Still, Republicans aren't exactly quaking at the possibility of losing control of the Senate.
Dan Allen, chief spokesman for the National Republican Senatorial Committee, brushed off the Democrats' newfound bravado, saying the odds of their retaking the Senate remain extremely slim.
"They're basically saying that they have to draw an inside straight to regain the majority," said Allen.
Allen said Republicans have more cash with which to help their candidates than Democrats do and are eager to win over conservative voters of the South.
The National Republican Senatorial Committee, the committee working to elect Republicans to the Senate, has $12.9 million in the bank compared with about $2.5 million for its Democratic counterpart, according to the most recent filings.
Five Southern states are losing incumbent Democrats to retirement, providing Republicans with opportunity in North Carolina, South Carolina, Georgia, Florida and Louisiana. A win in Louisiana would result in the first Republican senator to represent the state since Reconstruction.
Democrats, however, insist they are fielding strong candidates in North Carolina, South Carolina and Louisiana, while Florida has yet to shake out. Georgia, they acknowledge, will be hard to hold.
The 15 Republican and 19 Democratic seats up for grabs this year likely will play out on a state-by-state basis.
"I don't think there's an overriding national theme," said Ross Baker, a political scientist at Rutgers University. "The idiosyncrasies of individual races tend to be the important thing."
But he predicted the result of Democrats' newfound advantages and Republicans' ongoing Southern strategy is likely to be a wash.
"The 109th Congress in the United States Senate will look very much like the 108th," Baker said.
Still, the presidential campaign could affect voter turnout in key states such as Missouri and Florida. And no one knows what will happen in South Dakota and Illinois.

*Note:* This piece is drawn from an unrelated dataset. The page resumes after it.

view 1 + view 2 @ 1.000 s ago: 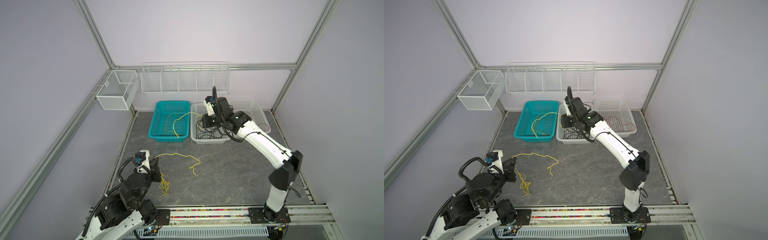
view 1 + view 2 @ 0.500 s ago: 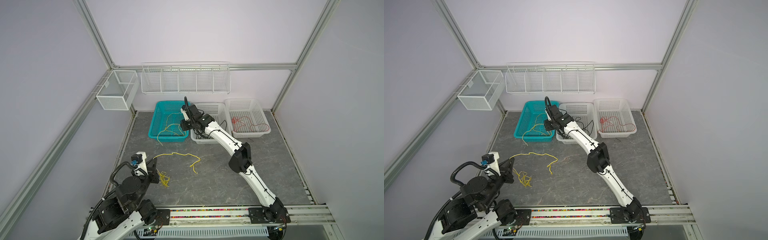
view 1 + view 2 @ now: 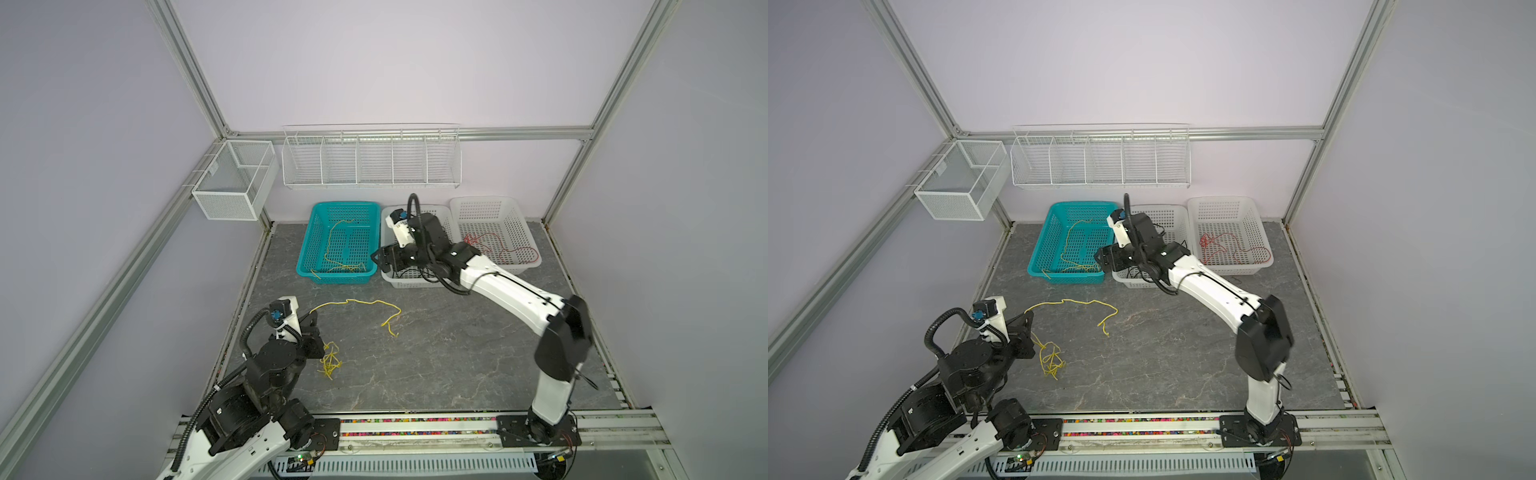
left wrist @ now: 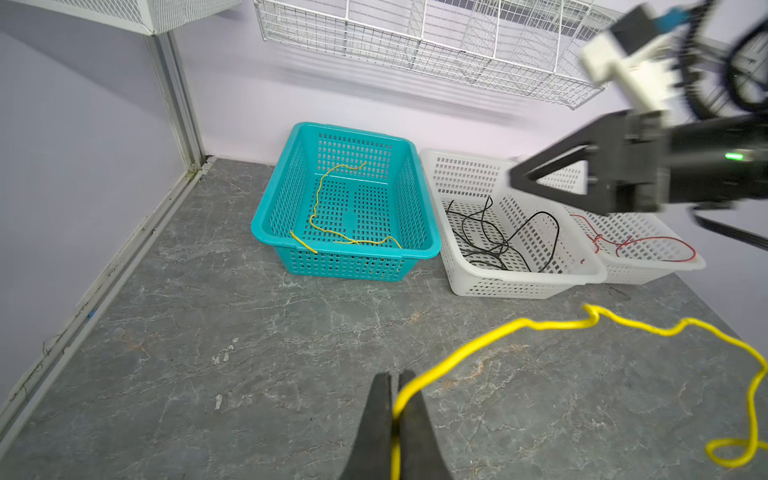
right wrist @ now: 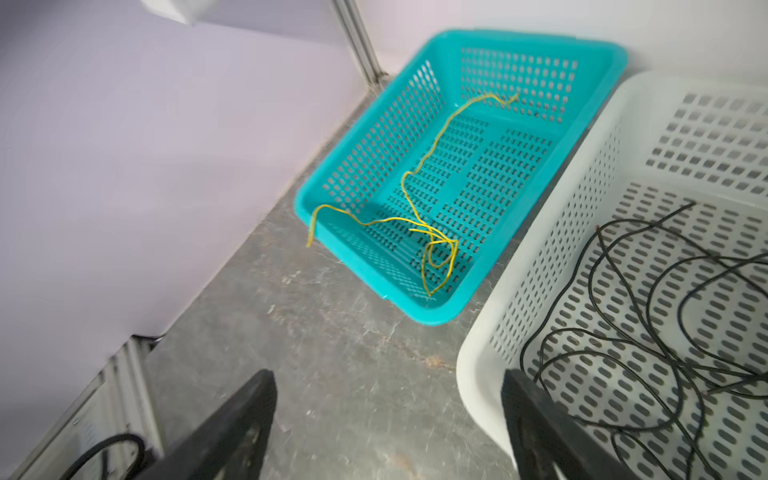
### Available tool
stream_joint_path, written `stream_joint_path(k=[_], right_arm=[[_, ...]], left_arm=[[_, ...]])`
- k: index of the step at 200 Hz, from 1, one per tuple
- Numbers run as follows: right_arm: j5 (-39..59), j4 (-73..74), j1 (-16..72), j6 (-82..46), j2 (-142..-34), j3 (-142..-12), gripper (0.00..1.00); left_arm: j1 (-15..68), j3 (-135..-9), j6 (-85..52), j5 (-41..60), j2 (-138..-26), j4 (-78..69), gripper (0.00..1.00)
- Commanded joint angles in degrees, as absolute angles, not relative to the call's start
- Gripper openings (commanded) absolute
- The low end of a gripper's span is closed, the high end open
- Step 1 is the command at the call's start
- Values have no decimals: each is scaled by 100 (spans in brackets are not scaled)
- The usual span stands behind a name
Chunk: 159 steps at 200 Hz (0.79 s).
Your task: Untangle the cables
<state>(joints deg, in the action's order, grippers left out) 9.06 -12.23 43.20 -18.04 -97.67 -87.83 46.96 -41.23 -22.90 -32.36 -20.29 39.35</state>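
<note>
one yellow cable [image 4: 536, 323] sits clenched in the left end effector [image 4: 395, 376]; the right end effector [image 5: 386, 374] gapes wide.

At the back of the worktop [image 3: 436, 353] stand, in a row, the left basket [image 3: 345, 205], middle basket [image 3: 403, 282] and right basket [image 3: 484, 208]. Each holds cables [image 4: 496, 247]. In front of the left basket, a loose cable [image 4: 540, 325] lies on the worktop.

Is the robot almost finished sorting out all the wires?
Mostly. Done: one yellow cable lies in the teal basket, black cables in the middle white basket, red cables in the right white basket. In hand: the left fingers pinch a second yellow cable trailing across the table; the right fingers are open, empty. Left: a yellow tangle nearby.
</note>
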Motion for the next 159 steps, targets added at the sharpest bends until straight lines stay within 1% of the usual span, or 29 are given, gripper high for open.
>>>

In South Dakota, Republicans are mounting a vigorous challenge against Daschle with former Rep. John Thune. Bush is considered likely to carry the state by as much as 20 percentage points, which could boost Thune's candidacy.
And while Democrats were thought to have the edge in Illinois, Republicans say they have an attractive candidate and Democrat Barack Obama, is vulnerable to their painting him as an out-of-step liberal.
"Jack Ryan keeps us in the ballgame in Illinois and ensures that the Democrats can no longer take the state for granted," said Allen.